▶ EXERCISE OBJECTIVE
The stretch from the line with "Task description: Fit" through the line with "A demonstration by" in the records below: write it out exactly, and nothing else.

Saved entries:

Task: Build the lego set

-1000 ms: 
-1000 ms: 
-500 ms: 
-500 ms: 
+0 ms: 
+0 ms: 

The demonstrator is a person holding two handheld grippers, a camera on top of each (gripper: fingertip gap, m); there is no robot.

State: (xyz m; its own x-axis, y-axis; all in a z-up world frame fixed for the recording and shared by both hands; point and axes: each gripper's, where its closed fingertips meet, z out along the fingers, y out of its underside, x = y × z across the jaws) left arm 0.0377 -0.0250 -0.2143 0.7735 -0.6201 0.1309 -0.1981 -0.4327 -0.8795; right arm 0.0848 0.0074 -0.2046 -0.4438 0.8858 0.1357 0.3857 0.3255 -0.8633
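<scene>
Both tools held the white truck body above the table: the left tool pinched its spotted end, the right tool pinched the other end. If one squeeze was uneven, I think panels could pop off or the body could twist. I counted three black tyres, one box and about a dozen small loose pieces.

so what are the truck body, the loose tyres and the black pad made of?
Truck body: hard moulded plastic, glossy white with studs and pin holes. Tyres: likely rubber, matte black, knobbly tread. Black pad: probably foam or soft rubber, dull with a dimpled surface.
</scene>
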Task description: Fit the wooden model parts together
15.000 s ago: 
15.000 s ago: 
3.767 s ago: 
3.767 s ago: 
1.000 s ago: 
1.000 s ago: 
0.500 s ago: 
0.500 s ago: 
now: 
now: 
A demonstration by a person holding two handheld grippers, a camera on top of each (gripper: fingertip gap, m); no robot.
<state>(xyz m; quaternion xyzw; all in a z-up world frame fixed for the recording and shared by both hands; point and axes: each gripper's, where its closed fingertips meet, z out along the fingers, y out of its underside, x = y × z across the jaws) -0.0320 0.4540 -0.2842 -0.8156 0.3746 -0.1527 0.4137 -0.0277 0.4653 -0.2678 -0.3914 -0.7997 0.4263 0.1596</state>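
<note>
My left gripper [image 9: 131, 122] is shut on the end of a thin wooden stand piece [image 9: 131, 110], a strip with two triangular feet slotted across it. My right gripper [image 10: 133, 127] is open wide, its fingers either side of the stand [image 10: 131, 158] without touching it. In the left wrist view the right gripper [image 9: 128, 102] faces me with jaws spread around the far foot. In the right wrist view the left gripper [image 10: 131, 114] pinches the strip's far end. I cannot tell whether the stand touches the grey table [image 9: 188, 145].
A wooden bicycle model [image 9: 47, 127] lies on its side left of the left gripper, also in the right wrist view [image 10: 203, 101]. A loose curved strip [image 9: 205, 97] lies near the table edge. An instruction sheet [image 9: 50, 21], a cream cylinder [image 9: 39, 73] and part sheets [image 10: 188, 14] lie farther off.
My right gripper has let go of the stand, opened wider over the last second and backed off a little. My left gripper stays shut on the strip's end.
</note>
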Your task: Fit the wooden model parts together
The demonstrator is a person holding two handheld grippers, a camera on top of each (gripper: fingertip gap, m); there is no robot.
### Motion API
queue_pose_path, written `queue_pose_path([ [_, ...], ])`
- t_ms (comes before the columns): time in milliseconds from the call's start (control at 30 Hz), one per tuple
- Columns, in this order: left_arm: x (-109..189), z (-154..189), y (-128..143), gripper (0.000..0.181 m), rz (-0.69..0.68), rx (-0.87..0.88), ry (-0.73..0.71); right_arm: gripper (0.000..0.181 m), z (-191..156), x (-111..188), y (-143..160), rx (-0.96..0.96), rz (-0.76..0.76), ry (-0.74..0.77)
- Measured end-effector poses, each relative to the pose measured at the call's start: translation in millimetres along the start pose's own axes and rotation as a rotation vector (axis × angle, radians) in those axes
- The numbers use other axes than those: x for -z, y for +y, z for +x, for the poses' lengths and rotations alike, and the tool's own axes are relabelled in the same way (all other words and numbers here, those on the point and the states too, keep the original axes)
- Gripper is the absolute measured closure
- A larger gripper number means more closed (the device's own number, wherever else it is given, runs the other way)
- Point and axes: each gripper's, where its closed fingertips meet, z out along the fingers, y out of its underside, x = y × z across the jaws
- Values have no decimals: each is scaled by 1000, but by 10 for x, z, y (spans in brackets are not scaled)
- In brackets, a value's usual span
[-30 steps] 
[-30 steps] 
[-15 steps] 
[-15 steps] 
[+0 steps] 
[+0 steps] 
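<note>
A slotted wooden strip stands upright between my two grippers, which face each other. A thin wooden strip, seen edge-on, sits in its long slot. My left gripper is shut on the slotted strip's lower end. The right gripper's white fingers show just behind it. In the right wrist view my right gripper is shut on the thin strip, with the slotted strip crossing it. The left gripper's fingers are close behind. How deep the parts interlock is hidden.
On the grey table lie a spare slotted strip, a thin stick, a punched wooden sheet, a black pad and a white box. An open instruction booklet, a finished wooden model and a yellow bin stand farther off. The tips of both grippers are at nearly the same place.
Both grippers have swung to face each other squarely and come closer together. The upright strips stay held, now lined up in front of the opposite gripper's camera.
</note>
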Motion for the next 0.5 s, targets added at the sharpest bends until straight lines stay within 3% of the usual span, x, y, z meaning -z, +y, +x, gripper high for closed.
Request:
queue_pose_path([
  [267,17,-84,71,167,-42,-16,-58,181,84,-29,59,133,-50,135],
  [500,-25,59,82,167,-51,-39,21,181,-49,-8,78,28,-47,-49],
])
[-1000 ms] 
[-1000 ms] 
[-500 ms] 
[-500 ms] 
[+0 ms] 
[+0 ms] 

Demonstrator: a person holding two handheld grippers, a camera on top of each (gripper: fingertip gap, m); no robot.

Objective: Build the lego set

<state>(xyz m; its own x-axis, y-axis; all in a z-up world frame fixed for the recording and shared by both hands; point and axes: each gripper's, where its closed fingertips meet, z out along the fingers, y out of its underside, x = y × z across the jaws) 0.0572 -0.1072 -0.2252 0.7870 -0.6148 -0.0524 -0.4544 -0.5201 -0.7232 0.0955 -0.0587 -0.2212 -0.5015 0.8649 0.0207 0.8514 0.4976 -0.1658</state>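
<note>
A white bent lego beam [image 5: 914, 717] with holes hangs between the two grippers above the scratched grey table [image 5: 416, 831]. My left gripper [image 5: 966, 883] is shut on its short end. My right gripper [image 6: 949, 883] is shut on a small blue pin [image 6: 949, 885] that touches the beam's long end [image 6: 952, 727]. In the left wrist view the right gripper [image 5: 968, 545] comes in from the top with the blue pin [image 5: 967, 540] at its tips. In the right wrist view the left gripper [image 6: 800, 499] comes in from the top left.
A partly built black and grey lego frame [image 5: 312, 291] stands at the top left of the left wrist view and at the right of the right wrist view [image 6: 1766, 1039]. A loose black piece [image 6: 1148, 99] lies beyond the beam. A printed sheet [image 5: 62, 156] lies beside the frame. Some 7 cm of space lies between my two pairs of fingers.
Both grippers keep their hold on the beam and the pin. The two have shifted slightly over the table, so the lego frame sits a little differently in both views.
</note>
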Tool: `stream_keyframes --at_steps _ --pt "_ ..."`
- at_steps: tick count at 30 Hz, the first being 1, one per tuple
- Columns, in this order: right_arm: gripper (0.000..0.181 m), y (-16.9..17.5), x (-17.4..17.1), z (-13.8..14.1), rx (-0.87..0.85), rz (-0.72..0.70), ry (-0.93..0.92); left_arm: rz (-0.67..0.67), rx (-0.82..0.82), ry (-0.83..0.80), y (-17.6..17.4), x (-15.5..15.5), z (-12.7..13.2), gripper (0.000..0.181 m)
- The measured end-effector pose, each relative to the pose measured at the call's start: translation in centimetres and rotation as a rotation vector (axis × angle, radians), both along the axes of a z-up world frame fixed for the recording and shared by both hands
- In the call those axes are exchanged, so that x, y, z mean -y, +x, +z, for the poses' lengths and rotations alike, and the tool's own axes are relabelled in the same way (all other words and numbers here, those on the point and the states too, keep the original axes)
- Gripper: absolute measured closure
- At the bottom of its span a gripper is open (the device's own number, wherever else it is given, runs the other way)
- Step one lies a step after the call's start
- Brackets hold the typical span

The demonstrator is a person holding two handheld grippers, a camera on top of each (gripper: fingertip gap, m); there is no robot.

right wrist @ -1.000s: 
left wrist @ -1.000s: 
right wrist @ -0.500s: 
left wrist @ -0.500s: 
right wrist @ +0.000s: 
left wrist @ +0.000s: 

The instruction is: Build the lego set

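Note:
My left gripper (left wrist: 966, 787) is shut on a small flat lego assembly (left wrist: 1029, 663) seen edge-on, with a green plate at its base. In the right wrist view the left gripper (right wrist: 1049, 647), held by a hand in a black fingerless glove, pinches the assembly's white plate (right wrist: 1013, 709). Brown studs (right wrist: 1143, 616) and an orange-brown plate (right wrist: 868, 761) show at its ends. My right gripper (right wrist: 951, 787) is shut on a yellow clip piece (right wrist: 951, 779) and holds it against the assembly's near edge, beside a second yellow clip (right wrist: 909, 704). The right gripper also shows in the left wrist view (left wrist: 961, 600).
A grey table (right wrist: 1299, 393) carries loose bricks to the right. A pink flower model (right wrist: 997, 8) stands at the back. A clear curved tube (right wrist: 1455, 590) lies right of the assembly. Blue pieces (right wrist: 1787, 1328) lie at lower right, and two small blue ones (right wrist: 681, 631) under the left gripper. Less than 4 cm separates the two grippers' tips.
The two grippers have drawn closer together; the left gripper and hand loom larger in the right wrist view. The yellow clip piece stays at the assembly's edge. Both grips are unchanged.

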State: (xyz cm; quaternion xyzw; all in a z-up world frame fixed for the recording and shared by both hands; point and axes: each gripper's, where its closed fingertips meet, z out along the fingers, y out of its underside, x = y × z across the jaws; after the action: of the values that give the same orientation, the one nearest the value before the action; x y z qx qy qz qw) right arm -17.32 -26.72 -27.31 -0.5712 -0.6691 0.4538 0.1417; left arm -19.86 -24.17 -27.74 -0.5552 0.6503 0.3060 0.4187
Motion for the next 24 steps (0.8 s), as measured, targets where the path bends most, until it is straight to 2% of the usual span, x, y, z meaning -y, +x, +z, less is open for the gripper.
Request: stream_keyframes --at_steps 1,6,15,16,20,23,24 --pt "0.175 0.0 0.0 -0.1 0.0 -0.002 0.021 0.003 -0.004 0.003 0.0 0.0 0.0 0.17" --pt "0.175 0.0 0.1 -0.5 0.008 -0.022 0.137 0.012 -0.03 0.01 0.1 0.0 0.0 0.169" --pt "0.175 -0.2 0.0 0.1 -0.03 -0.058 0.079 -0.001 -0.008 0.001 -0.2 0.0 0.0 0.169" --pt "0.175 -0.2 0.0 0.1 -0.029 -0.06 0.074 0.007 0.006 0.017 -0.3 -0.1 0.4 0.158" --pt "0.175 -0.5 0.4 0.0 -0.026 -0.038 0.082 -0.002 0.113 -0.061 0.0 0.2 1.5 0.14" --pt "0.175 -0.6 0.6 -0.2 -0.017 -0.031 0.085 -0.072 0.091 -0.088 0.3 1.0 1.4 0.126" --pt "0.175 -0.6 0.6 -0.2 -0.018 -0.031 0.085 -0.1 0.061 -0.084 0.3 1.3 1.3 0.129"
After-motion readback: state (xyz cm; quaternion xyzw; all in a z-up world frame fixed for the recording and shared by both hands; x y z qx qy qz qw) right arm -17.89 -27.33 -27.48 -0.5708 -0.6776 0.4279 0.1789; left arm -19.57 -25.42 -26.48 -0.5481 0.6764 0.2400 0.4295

▶ RESPONSE TO THIS TASK
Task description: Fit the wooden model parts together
15.000 s ago: 
15.000 s ago: 
3.767 s ago: 
3.767 s ago: 
1.000 s ago: 
1.000 s ago: 
0.500 s ago: 
0.500 s ago: 
now: 
now: 
A demonstration by a person holding two handheld grippers, a camera on top of each (gripper: fingertip gap, m); no robot.

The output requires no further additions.